• **EXERCISE AIM**:
When "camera" occurs in a line of the material, copy that line.

*** INFORMATION SUPPLIED ***

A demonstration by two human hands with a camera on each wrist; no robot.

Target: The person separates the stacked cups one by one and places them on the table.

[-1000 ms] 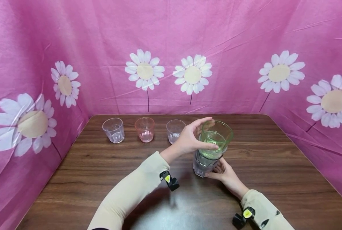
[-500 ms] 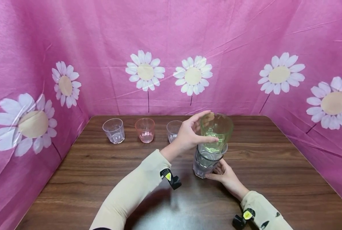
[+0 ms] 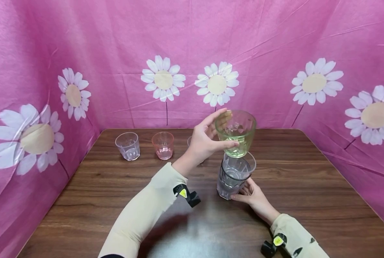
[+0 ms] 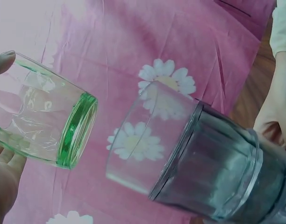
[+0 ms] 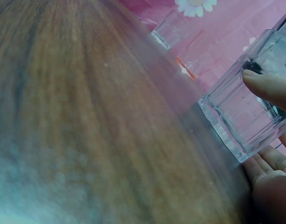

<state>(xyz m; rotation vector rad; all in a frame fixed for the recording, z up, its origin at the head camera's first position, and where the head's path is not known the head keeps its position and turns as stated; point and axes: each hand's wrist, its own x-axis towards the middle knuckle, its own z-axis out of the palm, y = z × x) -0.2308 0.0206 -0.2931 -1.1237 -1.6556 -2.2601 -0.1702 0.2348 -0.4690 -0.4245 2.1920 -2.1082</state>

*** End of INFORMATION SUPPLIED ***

• **FINISHED TASK**:
A demonstration by two human hands with a camera on each wrist; no robot.
<state>(xyz m; rotation vector rad; all in a frame fixed for the recording, z up, its origin at the head camera's first position, and where the head's path is not known the head keeps its position and turns as stated; point and axes: each hand's wrist, its own x-axis towards the middle knuckle, its own z-axis out of the palm, y = z × x) -0.2308 0.0206 -0.2931 -1.1237 -1.6556 -2.2601 -0.1702 0.2348 -0.4690 -0.4245 2.1920 -2.1082</state>

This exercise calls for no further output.